In the following equation, I have found the maximum likelihood estimate of the mean for a multivariate normal distribution

$\therefore \mu^*_{MLE}=\dfrac{1}{n}\sum_{i=1}^{n}x_i$

But I am wondering if the $\mu$ is a scalar value or a vector scalar values.

• Is this the right way to think of what it is? $\mu_{MLE} = \begin{bmatrix}\mu_1\\\mu_2\\\vdots\\\mu_n\end{bmatrix} = \begin{bmatrix}\dfrac{1}{n}\sum_{i=1}^n x_1\\\dfrac{1}{n}\sum_{i=1}^n x_2\\\vdots\\\dfrac{1}{n}\sum_{i=1}^n x_i\end{bmatrix} = \begin{bmatrix}E(X_1)\\E(X_2)\\\vdots\\E(X_n)\end{bmatrix} = \begin{bmatrix}\bar{X_1} \\ \bar{X_2} \\ \vdots \\ \bar{X_n}\end{bmatrix}$ – user122358 Mar 12 '17 at 13:43

## 2 Answers

Mean of multivariate normal distribution is a vector of length equal to the number of variables.

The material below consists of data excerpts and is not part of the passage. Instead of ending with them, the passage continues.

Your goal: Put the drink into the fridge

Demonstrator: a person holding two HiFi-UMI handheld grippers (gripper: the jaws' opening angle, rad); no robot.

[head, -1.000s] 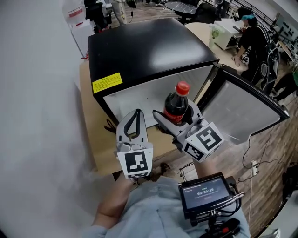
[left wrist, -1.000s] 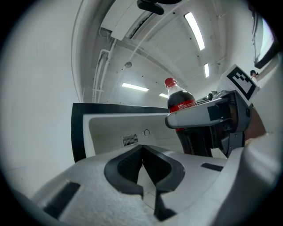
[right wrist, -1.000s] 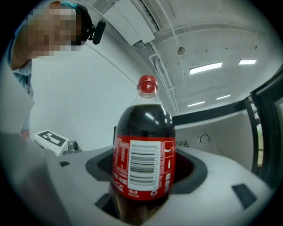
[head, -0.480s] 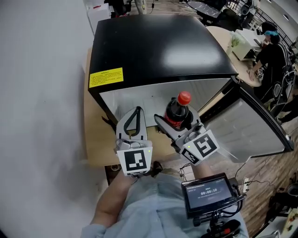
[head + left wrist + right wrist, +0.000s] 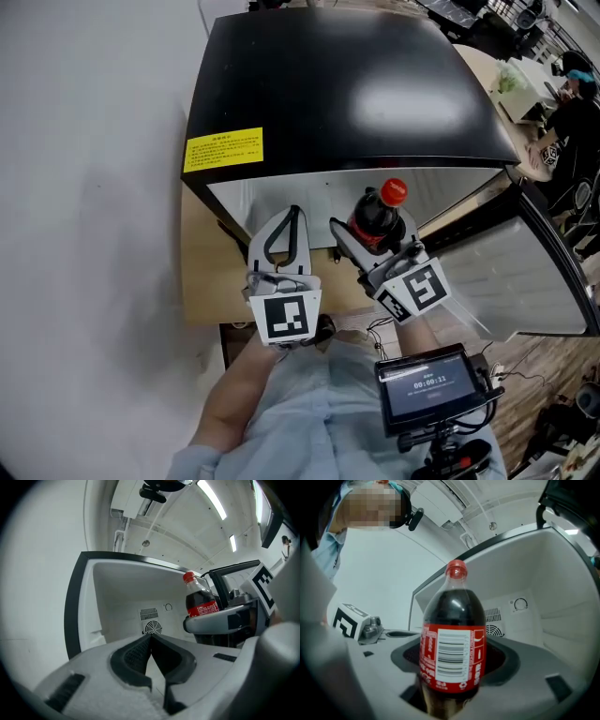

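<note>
Right hand-held gripper (image 5: pixel 375 236), clamped on red-capped dark plastic cola bottle (image 5: pixel 452 634), at door-open black mini fridge (image 5: pixel 328 94); left hand-held gripper (image 5: pixel 151 641) pinched together, empty; next: prob. stand bottle inside.

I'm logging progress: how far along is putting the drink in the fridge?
Done: the door of the fridge stands open and the bottle is picked up. In hand: the right tongs grip the bottle upright at the opening; the left tongs are shut, empty. Left: set it inside and let go.
</note>
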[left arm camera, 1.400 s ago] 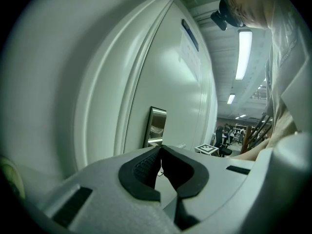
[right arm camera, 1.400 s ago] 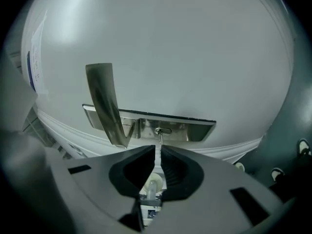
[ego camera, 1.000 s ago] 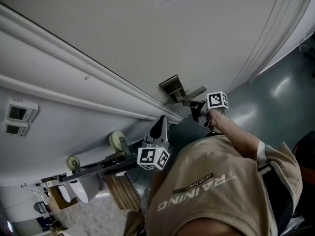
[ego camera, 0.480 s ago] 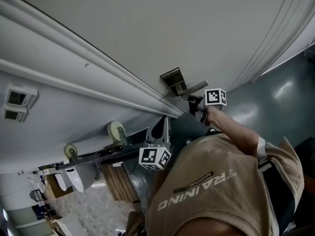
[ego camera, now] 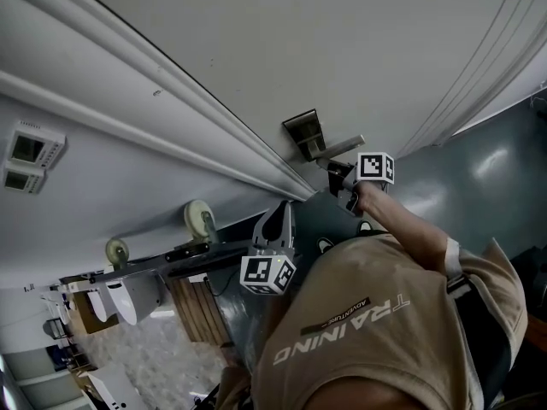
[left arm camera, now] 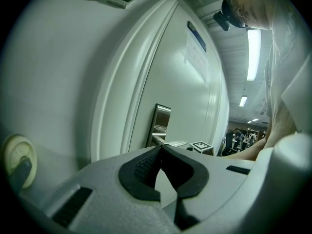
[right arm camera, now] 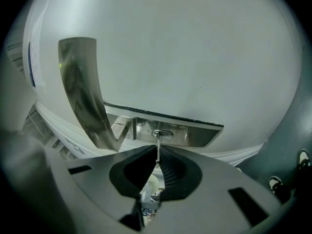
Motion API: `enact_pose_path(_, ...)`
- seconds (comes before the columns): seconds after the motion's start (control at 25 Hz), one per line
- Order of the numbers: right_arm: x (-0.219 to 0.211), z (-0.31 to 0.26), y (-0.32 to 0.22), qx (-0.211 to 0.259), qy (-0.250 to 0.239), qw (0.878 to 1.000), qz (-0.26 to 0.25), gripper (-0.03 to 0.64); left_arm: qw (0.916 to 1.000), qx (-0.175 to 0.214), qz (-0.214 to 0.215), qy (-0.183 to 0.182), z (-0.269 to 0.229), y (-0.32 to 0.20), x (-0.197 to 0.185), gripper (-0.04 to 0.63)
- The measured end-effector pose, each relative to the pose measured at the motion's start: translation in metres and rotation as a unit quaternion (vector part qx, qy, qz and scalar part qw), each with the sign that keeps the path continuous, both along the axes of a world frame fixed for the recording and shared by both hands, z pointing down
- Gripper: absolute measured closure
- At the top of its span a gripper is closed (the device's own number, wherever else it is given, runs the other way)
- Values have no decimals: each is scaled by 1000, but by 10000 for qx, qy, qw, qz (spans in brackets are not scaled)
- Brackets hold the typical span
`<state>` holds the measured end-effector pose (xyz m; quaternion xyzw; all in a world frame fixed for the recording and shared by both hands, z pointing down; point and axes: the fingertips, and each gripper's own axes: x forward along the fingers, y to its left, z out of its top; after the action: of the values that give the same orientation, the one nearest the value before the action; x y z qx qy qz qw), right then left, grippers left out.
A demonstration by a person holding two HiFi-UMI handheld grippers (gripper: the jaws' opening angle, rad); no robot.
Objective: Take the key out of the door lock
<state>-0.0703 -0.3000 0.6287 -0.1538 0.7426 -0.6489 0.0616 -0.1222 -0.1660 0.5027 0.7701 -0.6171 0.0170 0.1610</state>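
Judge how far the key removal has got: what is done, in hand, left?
Done: the right gripper is shut on the thin silver key. In hand: withdrawal; the key sits in the keyhole of the steel lock plate. Left: drawing it clear. The left gripper is shut and empty.

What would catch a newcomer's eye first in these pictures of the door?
The right gripper, up at the white door, has its tongs shut on the thin key sticking from the lock cylinder in the steel plate, beside the lever handle. The left gripper hangs lower, tongs closed on nothing.
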Motion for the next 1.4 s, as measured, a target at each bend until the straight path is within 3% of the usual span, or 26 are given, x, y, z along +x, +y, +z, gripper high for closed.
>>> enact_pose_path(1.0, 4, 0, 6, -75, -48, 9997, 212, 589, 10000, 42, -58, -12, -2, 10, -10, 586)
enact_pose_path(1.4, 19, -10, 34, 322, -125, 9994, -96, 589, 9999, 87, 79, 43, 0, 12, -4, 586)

It cannot be scalar. Say you would use multivariate normal distribution to describe human weight, height and the average number of hours slept - single mean of those three variables would be meaningless.

If $x_{i}$ is vector-valued, $\mu$ is a vector (one mean for each entry of $x_{i}$). You may consider the scalar case as a special case in which $\mathrm{dim}(x_{i})=1$.